* _Exercise brief_:
Repeat back the listing below, word for word and in full.

* _Information shown_:
* * *

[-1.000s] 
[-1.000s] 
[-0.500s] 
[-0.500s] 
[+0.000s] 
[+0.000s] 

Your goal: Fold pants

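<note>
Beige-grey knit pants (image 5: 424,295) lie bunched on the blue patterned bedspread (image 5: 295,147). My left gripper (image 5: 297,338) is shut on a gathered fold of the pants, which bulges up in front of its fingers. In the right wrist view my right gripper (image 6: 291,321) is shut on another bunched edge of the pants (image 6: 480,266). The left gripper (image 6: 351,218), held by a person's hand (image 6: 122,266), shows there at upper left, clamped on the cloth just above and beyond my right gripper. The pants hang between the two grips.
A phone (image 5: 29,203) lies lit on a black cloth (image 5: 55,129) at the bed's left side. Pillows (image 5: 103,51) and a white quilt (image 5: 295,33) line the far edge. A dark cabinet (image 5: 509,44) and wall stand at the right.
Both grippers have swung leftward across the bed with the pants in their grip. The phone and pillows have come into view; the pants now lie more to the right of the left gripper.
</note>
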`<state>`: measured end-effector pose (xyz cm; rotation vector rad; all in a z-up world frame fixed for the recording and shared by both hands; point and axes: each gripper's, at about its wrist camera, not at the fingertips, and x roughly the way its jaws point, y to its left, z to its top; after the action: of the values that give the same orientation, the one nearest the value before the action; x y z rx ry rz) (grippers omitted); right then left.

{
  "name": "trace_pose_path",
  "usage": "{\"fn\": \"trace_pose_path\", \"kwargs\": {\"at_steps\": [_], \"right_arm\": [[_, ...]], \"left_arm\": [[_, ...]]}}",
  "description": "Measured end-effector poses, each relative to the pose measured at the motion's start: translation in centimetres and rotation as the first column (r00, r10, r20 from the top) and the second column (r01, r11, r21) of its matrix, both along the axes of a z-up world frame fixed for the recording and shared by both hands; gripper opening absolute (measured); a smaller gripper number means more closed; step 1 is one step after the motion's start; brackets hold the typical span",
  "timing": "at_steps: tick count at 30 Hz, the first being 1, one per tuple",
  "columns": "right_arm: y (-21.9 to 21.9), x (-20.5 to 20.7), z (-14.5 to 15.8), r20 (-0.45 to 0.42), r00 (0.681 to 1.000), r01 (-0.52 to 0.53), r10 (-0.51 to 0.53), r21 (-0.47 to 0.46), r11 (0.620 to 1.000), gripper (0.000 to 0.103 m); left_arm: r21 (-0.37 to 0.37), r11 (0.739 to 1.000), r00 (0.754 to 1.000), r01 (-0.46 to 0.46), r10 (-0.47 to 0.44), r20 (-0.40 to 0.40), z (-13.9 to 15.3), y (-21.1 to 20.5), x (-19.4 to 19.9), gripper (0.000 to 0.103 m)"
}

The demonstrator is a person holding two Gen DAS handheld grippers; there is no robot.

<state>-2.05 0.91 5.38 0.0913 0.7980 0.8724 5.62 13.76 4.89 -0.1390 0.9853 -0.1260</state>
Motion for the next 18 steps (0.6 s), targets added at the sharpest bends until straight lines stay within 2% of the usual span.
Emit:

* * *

* _Your solution_:
[-1.000s] 
[-1.000s] 
[-0.500s] 
[-0.500s] 
[+0.000s] 
[+0.000s] 

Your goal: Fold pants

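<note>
Beige-grey knit pants (image 5: 424,295) lie bunched on the blue patterned bedspread (image 5: 295,147). My left gripper (image 5: 297,338) is shut on a gathered fold of the pants, which bulges up in front of its fingers. In the right wrist view my right gripper (image 6: 291,321) is shut on another bunched edge of the pants (image 6: 480,266). The left gripper (image 6: 351,218), held by a person's hand (image 6: 122,266), shows there at upper left, clamped on the cloth just above and beyond my right gripper. The pants hang between the two grips.
A phone (image 5: 29,203) lies lit on a black cloth (image 5: 55,129) at the bed's left side. Pillows (image 5: 103,51) and a white quilt (image 5: 295,33) line the far edge. A dark cabinet (image 5: 509,44) and wall stand at the right.
Both grippers have swung leftward across the bed with the pants in their grip. The phone and pillows have come into view; the pants now lie more to the right of the left gripper.
</note>
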`<state>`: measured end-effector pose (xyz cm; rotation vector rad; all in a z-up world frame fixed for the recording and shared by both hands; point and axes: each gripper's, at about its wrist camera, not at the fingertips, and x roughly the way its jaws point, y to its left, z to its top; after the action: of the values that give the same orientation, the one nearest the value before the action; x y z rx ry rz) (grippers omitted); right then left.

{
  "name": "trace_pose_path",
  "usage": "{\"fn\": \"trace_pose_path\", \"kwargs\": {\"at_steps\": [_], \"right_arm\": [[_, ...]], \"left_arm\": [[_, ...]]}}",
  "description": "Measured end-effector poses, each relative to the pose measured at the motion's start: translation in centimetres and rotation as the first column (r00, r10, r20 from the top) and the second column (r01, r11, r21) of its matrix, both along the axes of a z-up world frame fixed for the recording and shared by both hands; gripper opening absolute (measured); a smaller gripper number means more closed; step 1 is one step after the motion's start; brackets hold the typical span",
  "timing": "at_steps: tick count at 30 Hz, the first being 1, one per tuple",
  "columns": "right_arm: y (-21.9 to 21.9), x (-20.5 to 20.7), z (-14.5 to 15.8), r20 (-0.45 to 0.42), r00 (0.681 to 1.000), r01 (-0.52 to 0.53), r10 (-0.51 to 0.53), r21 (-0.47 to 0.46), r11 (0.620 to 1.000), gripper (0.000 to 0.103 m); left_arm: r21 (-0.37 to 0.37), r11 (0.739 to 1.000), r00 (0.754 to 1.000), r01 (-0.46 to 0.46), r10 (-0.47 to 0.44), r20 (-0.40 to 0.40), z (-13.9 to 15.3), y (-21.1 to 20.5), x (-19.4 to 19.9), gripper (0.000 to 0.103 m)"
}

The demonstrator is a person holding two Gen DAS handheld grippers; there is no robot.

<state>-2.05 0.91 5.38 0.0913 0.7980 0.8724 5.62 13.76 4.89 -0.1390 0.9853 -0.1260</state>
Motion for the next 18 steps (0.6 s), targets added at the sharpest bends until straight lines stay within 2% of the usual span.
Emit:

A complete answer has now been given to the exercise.